I can't find a reliable source quickly, but it's usually said that the ocean's algae is responsible for some large percentage of Earth's oxygen. Numbers between 50% and 80% are often mentioned in this context. Even assuming it's only 50%, that kind of oxygen loss would probably be devastating. Especially if it happened suddenly. APL (talk) 14:22, 4 November 2010 (UTC)[reply]
Not to mention that the whole food web would be shot to pieces. --Stephan Schulz (talk) 14:25, 4 November 2010 (UTC)[reply]
Based on the previous two answers: Yes. -- Sjschen (talk) 19:43, 4 November 2010 (UTC)[reply]
I'm not so sure. Most of Earth's population gets its food from land-based food sources (i.e. Maize), so the collapse of the marine ecosystem wouldn't really matter so much. The oxygen's a bigger deal. This document shows what happens to people in low-oxygen environments. If algae do really contribute this significantly to oxygen levels, things could get bad. Humans are pretty inventive though, so I bet enough people would create oxygen collecting and breathing devices (we already have them for Mountain Climbing) to prevent the total extinction of the human species. Buddy431 (talk) 00:58, 5 November 2010 (UTC)[reply]

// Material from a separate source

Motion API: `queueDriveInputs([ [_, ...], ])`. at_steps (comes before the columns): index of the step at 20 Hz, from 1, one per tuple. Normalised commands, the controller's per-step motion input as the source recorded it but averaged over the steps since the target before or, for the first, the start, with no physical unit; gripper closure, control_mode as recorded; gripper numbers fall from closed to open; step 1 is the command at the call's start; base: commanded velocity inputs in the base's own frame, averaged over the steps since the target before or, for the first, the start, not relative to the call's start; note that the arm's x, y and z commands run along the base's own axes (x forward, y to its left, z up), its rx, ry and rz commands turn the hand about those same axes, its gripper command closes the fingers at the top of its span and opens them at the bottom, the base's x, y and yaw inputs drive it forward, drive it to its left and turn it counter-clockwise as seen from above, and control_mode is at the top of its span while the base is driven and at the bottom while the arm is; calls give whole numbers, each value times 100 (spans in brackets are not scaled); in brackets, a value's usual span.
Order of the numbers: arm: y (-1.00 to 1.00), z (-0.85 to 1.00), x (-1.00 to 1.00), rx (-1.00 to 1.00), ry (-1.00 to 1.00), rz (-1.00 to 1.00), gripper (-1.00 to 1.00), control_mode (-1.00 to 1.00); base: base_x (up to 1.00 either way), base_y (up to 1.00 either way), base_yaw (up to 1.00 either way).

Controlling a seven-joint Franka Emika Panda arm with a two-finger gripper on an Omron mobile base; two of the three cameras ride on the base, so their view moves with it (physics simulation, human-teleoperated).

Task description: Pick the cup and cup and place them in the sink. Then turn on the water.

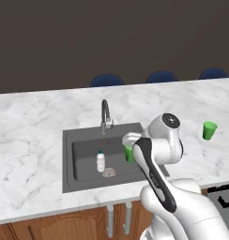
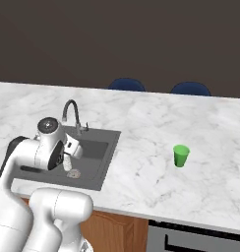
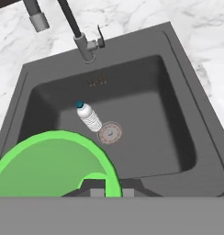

Wouldn't there also be a massive upshot in atmospheric CO2? That could be bad on its own. (Though, I suppose it would help the maize in the short term.) APL (talk) 13:03, 5 November 2010 (UTC)[reply]
The Earth system's two main sources of oxygen are the oceanic plankton (and cyanobacteria) and the tropical rainforests. The oxygen synthesis and carbon dioxide removal capacity of both are declining. The rise of Carbon dioxide in Earth's atmosphere would also simultaneously cause a depletion of atmospheric oxygen at twice the rate that the carbon dioxide is rising. ~AH1(TCU) 17:59, 7 November 2010 (UTC)[reply]

Superinfections?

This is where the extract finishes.